Entonces esa voz envolvente, serena, como atrapada por un halo mágico, siguió:

─ Usted realizó una transacción en nuestras oficinas de Almacenes Éxito el 29 de mayo, por un giro que le enviaron desde Miami. ¿Verdad?
─ Sí, así fue ─ confirmé.
─ Muy bien. Señor Cala, ¿su dirección residencial es (…), y su teléfono personal es este, al que lo estoy llamando?
─ Sí, señorita. Eso es correcto.
─ Bien. Señor Cala, además de verificar los datos que usted nos suministró aquel día, quiero preguntarle cómo le pareció nuestro servicio ─ agregó la gentil dama.


─ ¡Me pareció excelente! Quedé satisfecho ─ le dije, para subrayar que ese servicio era del nivel de su cortesía telefónica.
─ Me alegra mucho saberlo, señor Cala. Muchas gracias por su información. Eso es todo. Le deseo que tenga una muy buena noche, y le recuerdo que le habló María Claudia.
─ ¡Gracias, María Claudia. Lo mismo para usted! ─ contesté, antes de regresar el auricular del teléfono a su lugar.

¿Qué cree usted, amable lector, que hice inmediatamente después? Sí, efectivamente, dejé la lectura y abrí una página en blanco de mi computadora para escribir. Y aquí voy. Porque esas manifestaciones de profundos modales positivos y excelente educación no deben quedar escondidas en el anonimato que proporciona un teléfono; ni en el sonido de unas palabras que apenas son escuchadas por una sola persona. Creo que es preciso darles trascendencia, hacerlas conocer para que ellas conciten una reflexión. Reflexión sobre lo que ha pasado últimamente en nuestra sociedad colombiana frente a la cortesía, los valores humanos y las buenas maneras; y reflexión acerca de lo fácil que resulta apartarse de la patanería, la rustiquez y la bajeza de espíritu al tratar con nuestros semejantes.

Hombre agradecido con Dios
Aisladamente se escuchan algunas voces que intentan, en diversos ámbitos de la vida colombiana, enfatizar en lo que nos pasa por esa gradual descomposición humana que nos arrastra, cual huracán, hacia el abismo; que pareciera condenarnos a la ruindad humana hasta parecernos más a escorias sin control alguno. Pero aquellas voces apenas están llenas de buenas intenciones, como seguramente puedan estarlo mis palabras; porque quizás no alcancen a penetrar en la conciencia de quienes deberían tomar interés profundo por detener ese proceso de «retorno a las cavernas».

Si se fomentaran los buenos modales, como los de María Claudia, que dieron lugar a este comentario (yo espero que útil), ganaríamos mucho terreno frente a tanta grosería, tanto despropósito y tanta chabacanería de la cotidianidad contemporánea.

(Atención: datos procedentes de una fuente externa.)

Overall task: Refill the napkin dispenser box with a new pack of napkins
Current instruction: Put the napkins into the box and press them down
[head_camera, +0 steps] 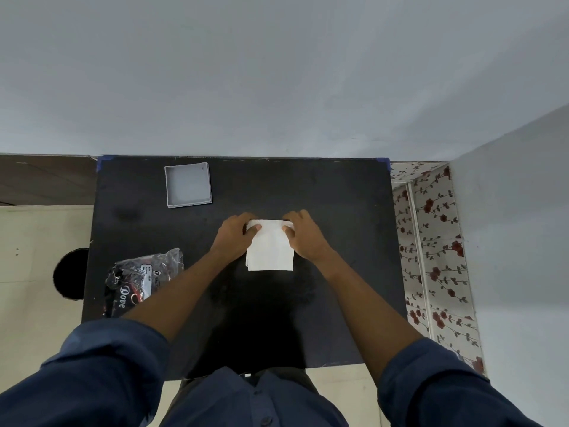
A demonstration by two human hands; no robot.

Todos tenemos un compromiso en ese sentido. Es más fácil ser humanos integrales, que cavernícolas desbocados. Es más útil ser amables y corteses que desmadrados y ruines con las palabras y las conductas.

La amabilidad, como la descrita, puede generarse en forma permanente y en mayores dosis en todas partes: en el transporte público, en las tiendas, en las empresas, en las universidades, en los negocios… ¡No hay fronteras para que una persona decida asumir sus propias riendas y comportarse como ser inteligente!

Nada tan complaciente como escuchar y ver a una persona hablando y manejándose con altura, dueña de sus neuronas para provocar actos civilizados, autocontrolando su entorno y sembrando semillas de paz a la luz de sus palabras cordiales y sensibles.
La alegría de servir, aunque no se
reciba agradecimiento alguno.

No es utópico. Es una realidad. Porque estoy seguro de que «Marías Claudias» hay muchas en Colombia. Y empresas como la citada, también. Se notan sus esfuerzos por sepultar la descortesía en Colombia. Eso es plausible y encomiable.

¿Nos atreveremos a imitarlas? Yo aseguro que sí. ¡Vale la pena por nuestro propio bien!